I opened my mouth to argue with her, but how could I, after all? She was right.

‘That is what makes you
you
,’ she insisted. ‘You are kind and decent, and I …’ She paused and when she spoke again, enunciating every word, I had never heard her sound so determined. ‘I am not.’

We stood in silence for a long time and a thought occurred to me, one so monstrous that I could not even believe that I was suggesting it.

‘Zoya,’ I said, ‘did you do it so that I
would
leave you?’ She looked at me and swallowed, turning away, saying nothing. ‘Did
you think that if I left you, it would be a punishment of sorts? That you deserve to be punished?’

Silence.

‘My God,’ I said, shaking my head. ‘You still think it was your fault, don’t you? You still want to die.’

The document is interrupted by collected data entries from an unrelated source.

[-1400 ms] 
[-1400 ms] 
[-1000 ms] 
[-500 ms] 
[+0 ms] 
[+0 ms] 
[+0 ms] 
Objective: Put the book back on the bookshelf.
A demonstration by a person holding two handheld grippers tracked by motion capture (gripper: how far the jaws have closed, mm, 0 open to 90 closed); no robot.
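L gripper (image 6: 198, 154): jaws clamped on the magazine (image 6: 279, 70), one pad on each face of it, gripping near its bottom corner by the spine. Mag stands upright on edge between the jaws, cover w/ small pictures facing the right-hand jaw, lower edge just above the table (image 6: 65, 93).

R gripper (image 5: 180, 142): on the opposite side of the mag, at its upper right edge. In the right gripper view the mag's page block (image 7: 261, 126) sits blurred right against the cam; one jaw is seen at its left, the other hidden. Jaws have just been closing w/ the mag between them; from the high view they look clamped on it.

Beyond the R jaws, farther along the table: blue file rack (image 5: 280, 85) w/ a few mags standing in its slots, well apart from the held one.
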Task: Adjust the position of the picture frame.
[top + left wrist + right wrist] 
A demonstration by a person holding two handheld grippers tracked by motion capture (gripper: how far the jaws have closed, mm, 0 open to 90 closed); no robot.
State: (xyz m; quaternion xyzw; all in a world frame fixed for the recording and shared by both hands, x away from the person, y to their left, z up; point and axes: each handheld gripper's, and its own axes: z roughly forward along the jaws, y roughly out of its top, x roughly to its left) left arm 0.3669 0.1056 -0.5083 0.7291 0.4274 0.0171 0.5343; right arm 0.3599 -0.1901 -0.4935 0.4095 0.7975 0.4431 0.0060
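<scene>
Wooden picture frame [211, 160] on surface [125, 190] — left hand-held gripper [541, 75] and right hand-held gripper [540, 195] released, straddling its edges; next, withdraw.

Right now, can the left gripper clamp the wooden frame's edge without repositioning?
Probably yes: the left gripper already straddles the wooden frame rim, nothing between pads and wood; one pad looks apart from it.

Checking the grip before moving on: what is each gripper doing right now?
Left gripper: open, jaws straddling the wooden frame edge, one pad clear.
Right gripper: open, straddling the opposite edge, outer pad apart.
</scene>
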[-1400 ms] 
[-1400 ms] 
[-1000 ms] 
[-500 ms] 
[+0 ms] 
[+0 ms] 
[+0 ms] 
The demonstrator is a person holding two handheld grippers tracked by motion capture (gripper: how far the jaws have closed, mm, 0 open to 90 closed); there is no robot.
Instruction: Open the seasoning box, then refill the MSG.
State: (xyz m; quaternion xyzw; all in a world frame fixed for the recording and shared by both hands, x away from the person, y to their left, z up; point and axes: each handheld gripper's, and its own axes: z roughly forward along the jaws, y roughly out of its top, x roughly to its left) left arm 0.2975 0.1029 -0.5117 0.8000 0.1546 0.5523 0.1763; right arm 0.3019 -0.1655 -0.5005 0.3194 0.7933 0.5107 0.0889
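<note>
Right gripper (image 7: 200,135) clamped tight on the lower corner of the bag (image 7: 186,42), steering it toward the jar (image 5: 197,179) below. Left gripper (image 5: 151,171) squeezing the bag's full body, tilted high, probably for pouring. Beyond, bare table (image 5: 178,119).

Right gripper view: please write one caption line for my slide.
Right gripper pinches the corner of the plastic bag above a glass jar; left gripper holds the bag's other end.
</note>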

The front door opened at precisely eight o’clock and Arina stepped in first, a shy smile upon her face, the expression she had always worn as a child when she had done something mischievous but wanted her escapade to be discovered. She stepped over to Zoya and me and kissed us both, as she always did, and then, emerging from the dark shadows of the hallway stepped a young man, hat in hand, his cheeks a little flushed, clearly anxious to make a good impression. Despite myself, I found his nervousness endearing and had to concentrate in order to stop myself from smiling. It must have been a day for memories, for his disquiet reminded me of my nervousness when I was first introduced to Zoya’s father.

‘Masha, Pasha,’ said Arina, indicating the young man, as if we couldn’t see him standing there before us in all his awkwardness, ‘this is Ralph Adler.’

‘Good evening, Mr Jachmenev,’ he said immediately, extending a hand for me to shake and stumbling over my name, although it sounded as if he had prepared his opening gambit many times before delivering it. ‘It’s a great honour to meet you. And Mrs Jachmenev, I’d like to thank you very much for the great honour of inviting me to your home.’

‘Well, you’re very welcome, Ralph,’ she said, smiling too. ‘We’re delighted to meet you at last. Arina has told us a lot about you. Won’t you come in and sit down?’

Arina and Ralph took their seats at the table and I sat opposite Ralph as Zoya finished preparing the food, which gave me an opportunity to examine him in more detail. He was of average height and build, with a mop of shocking-red hair, a fact which
surprised me, but he was not a bad-looking boy, I supposed. As far as boys went.